EXERCISE –
Transcribe the entries below exactly; leave every image out.

EXCERPTED RECORDS –
--------------------------------------------------

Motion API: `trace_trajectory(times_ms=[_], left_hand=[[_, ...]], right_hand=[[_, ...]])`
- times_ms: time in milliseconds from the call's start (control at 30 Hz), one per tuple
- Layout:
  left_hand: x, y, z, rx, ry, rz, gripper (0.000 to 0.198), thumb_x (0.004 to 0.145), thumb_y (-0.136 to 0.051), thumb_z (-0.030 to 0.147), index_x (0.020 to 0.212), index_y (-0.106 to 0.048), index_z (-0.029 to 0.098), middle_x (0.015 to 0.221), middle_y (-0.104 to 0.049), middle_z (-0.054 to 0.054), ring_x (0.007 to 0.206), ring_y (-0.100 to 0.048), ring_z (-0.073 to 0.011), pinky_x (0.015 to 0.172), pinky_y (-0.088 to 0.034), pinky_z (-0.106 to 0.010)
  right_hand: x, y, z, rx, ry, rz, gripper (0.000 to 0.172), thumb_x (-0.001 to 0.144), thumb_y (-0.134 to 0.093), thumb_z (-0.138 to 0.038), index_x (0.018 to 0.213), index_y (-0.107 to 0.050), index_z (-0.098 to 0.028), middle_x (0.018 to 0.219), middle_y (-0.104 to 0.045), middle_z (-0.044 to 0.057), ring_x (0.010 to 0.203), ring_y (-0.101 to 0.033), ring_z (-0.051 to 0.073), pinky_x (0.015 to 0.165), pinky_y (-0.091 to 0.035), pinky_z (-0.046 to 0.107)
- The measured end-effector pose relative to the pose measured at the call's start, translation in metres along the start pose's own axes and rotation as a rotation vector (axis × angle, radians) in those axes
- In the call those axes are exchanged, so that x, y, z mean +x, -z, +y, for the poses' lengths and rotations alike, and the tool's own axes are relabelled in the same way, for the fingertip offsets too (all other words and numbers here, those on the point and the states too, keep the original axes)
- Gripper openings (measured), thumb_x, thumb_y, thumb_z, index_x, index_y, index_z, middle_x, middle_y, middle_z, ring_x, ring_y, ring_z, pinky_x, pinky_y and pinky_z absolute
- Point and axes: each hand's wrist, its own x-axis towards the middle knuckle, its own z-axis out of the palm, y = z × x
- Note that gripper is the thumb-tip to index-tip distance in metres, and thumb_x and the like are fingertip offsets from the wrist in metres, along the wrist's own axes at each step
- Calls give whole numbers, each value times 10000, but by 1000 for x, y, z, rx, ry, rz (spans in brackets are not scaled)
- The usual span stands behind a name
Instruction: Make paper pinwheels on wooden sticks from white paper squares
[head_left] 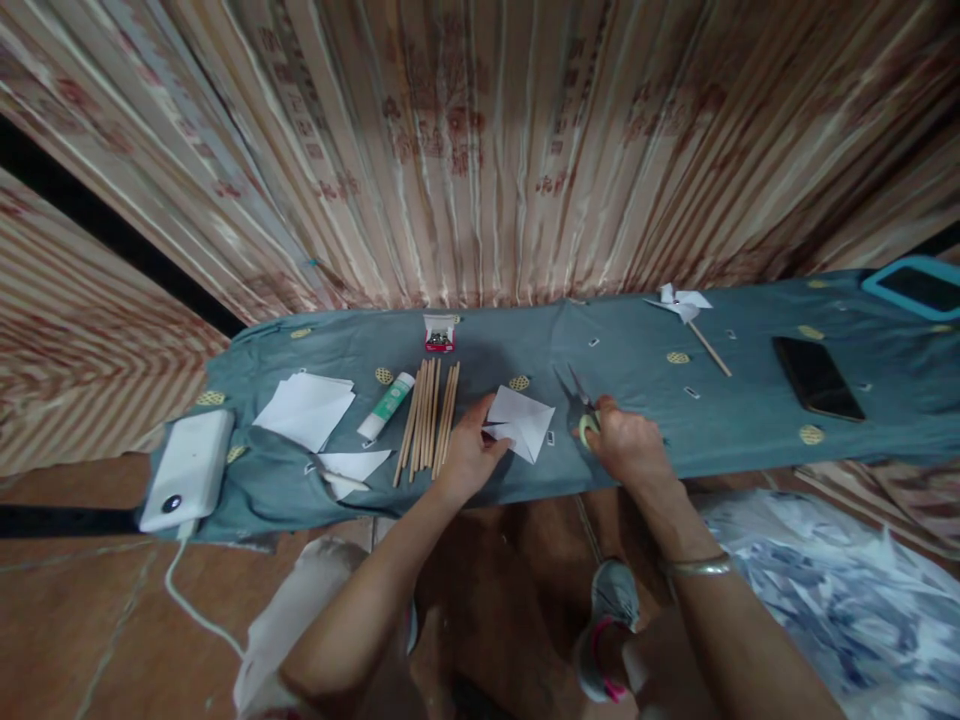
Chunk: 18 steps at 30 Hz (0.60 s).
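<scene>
My left hand (pixel 472 450) pinches the left edge of a white paper square (pixel 523 418), which has slits cut into it and lies low over the cloth. To its right, my right hand (pixel 626 440) grips the yellow-green handles of a pair of scissors (pixel 583 392). The blades point away from me, spread apart and clear of the paper. Just left of my left hand lie several thin wooden sticks (pixel 425 415) in a loose bundle. Beyond them stands a small open red box (pixel 440 336) with tiny metal pieces inside.
A green-cloth-covered narrow table (pixel 622 335) holds a glue stick (pixel 386 406), white paper sheets (pixel 306 408), paper scraps (pixel 352 470), a power bank (pixel 187 470) with a cable, a paper pinwheel (pixel 681 303) on a stick, and a black phone (pixel 817 377). A curtain (pixel 465 150) hangs behind.
</scene>
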Motion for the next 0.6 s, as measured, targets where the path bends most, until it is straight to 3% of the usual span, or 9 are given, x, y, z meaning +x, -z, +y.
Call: trace_trajectory(times_ms=[133,300,400,533,600], left_hand=[[-14,9,2,286,-199,39,522,743,-658,143,1251,-540,172,1438,-418,-153,1297,-435,-303,1064,-387,-500],[-21,24,9,383,-306,1,327,818,-595,180,1145,-610,184,1287,-550,-123,1200,-510,-264,1034,-422,-463],[-16,50,5,417,-290,94,295,826,-580,185,1117,-628,176,1213,-585,-114,1156,-530,-253,1030,-419,-442],[-8,99,-15,567,-151,270,383,797,-600,194,1179,-594,177,1198,-592,-114,1149,-517,-277,1015,-412,-447],[-7,118,-27,670,-56,261,464,791,-629,254,1234,-553,140,1189,-600,-146,1125,-524,-306,997,-411,-462]], right_hand=[[7,3,-2,-20,-6,-37,345,853,-570,-393,1011,-587,-87,816,-709,207,813,-698,331,664,-448,343],[14,6,-2,1,-41,-73,333,858,-556,-403,985,-610,-100,814,-711,215,836,-696,345,657,-454,352],[18,4,0,8,-27,-57,294,866,-533,-380,966,-626,-119,819,-715,204,806,-697,329,640,-442,346],[20,0,4,-17,-32,-22,286,878,-506,-382,927,-661,-147,785,-714,187,761,-695,322,611,-423,343],[20,-1,4,-12,-35,-29,284,875,-517,-384,907,-679,-153,772,-711,183,747,-693,319,609,-422,345]])
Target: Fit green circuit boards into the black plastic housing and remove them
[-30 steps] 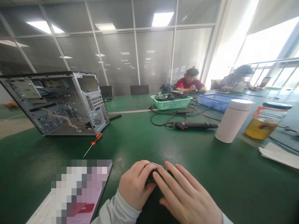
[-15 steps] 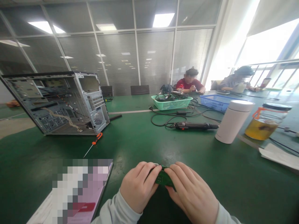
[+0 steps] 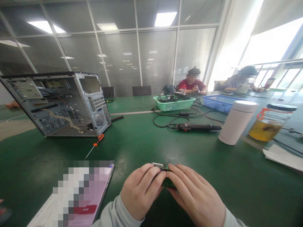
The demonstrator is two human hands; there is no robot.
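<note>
Gripping a green circuit board point(image 3: 169, 183) at bottom centre, left hand point(image 3: 142, 190) and right hand point(image 3: 195, 192) are almost meeting; uneven pressure could be risking a crack.

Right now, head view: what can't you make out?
Head view:
Green board: mostly hidden by left hand and right hand.
Booklet: cover pixelated, bottom cut off by lower edge.
Reddish thing: blurred, cut off by left edge.
Green basket: contents too small to separate.
</note>
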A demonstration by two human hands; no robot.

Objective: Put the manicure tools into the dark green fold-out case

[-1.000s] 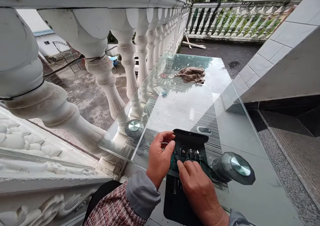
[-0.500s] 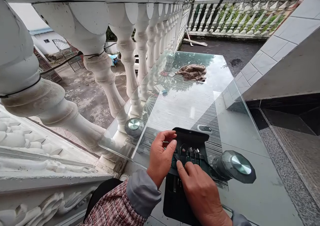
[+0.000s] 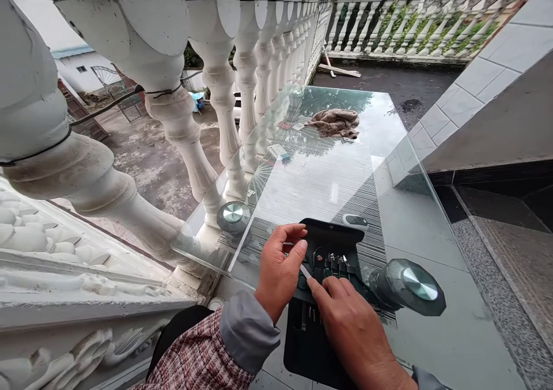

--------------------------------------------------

EXERCISE SOLUTION –
Motion API: `trace_trajectory(times_ms=[_], left_hand=[[_, ...]], right_hand=[[_, ...]])`
- times_ms: time in milliseconds from the call's start (control at 30 Hz), one per tuple
- Layout:
  left_hand: x, y, z, rx, ry, rz, gripper (0.000 to 0.198), thumb_x (0.004 to 0.145), thumb_y (-0.136 to 0.051), thumb_z (-0.030 to 0.147), index_x (0.020 to 0.212), index_y (-0.106 to 0.048), index_z (-0.029 to 0.098), middle_x (0.015 to 0.221), middle_y (-0.104 to 0.049), middle_z (-0.054 to 0.054), ring_x (0.007 to 0.206), ring_y (-0.100 to 0.048), ring_z (-0.073 to 0.011), pinky_x (0.015 to 0.172), pinky_y (-0.088 to 0.034), pinky_z (-0.106 to 0.010)
  right_hand: x, y, z, rx, ry, rz, gripper (0.000 to 0.172), thumb_x (-0.001 to 0.144), thumb_y (-0.134 to 0.093), thumb_z (-0.138 to 0.038), index_x (0.018 to 0.213), index_y (-0.107 to 0.050), index_z (-0.098 to 0.028), middle_x (0.018 to 0.219), middle_y (-0.104 to 0.045), middle_z (-0.044 to 0.057), ring_x (0.010 to 0.203), ring_y (-0.101 to 0.033), ring_z (-0.051 to 0.073), pinky_x (0.015 to 0.165), pinky_y (-0.091 to 0.035), pinky_z (-0.046 to 0.107)
- The measured end-effector pose relative to the pose measured at the call's start, translation in metres along the start pose's own axes and rotation as a rotation vector (axis × angle, radians) in those axes
- In the call those axes are exchanged, so that x, y, z mean +x, -z, +y, for the poses' lengths and rotations alike, and the tool's own axes are relabelled in the same way, for the fingertip offsets too (all other words and numbers here, those on the point and the states too, keep the original axes)
- Gripper openings (measured), thumb_x, thumb_y, thumb_z, index_x, index_y, index_z, middle_x, middle_y, middle_z, ring_x, ring_y, ring_z, pinky_x, pinky_y and pinky_z absolute
- Point and axes: each hand's wrist, its own x-axis towards the middle knuckle, its own z-axis out of the palm, y = z × x
- Note that gripper is the thumb-tip to index-tip distance in metres, and thumb_x and the like are fingertip offsets from the wrist in metres, along the wrist's own axes at each step
- Calls give whole numbers, each value times 10000, but by 1000 for x, y, z, rx, ry, rz (spans in brackets are not scaled)
- The usual span stands behind a name
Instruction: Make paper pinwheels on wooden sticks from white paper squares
[head_left] 
Chunk: 18 steps at 30 Hz (0.60 s).
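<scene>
My left hand (pixel 472 450) pinches the left edge of a white paper square (pixel 523 418), which has slits cut into it and lies low over the cloth. To its right, my right hand (pixel 626 440) grips the yellow-green handles of a pair of scissors (pixel 583 392). The blades point away from me, spread apart and clear of the paper. Just left of my left hand lie several thin wooden sticks (pixel 425 415) in a loose bundle. Beyond them stands a small open red box (pixel 440 336) with tiny metal pieces inside.
A green-cloth-covered narrow table (pixel 622 335) holds a glue stick (pixel 386 406), white paper sheets (pixel 306 408), paper scraps (pixel 352 470), a power bank (pixel 187 470) with a cable, a paper pinwheel (pixel 681 303) on a stick, and a black phone (pixel 817 377). A curtain (pixel 465 150) hangs behind.
</scene>
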Motion for the next 0.6 s, as measured, targets where the path bends most, until it is straight to 3% of the usual span, or 9 are given, x, y, z meaning +x, -z, +y.
Call: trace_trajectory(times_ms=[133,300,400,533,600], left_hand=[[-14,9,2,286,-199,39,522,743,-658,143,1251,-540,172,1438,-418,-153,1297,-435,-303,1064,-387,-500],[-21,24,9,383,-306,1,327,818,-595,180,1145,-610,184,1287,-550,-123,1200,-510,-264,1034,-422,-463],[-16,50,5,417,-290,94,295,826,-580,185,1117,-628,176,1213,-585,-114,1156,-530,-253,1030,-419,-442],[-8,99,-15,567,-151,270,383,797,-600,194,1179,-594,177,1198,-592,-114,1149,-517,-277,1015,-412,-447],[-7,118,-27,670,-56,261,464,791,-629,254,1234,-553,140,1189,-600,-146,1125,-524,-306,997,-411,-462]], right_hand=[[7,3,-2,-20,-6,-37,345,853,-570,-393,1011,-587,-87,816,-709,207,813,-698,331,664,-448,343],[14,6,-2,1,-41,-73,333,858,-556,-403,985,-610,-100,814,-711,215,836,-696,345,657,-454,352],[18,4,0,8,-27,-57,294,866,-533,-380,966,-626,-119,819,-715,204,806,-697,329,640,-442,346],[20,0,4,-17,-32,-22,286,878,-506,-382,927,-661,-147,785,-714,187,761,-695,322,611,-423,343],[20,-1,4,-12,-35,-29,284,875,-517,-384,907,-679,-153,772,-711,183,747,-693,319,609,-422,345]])
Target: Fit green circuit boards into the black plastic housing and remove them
[-30 steps] 
[-15 steps] 
[+0 steps] 
The demonstrator is two human hands; there is no robot.
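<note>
Gripping a green circuit board point(image 3: 169, 183) at bottom centre, left hand point(image 3: 142, 190) and right hand point(image 3: 195, 192) are almost meeting; uneven pressure could be risking a crack.

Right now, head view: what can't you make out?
Head view:
Green board: mostly hidden by left hand and right hand.
Booklet: cover pixelated, bottom cut off by lower edge.
Reddish thing: blurred, cut off by left edge.
Green basket: contents too small to separate.
</note>
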A demonstration by two human hands; no robot.

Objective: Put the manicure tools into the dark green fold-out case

[-1.000s] 
[-0.500s] 
[+0.000s] 

Work on this exercise has been completed.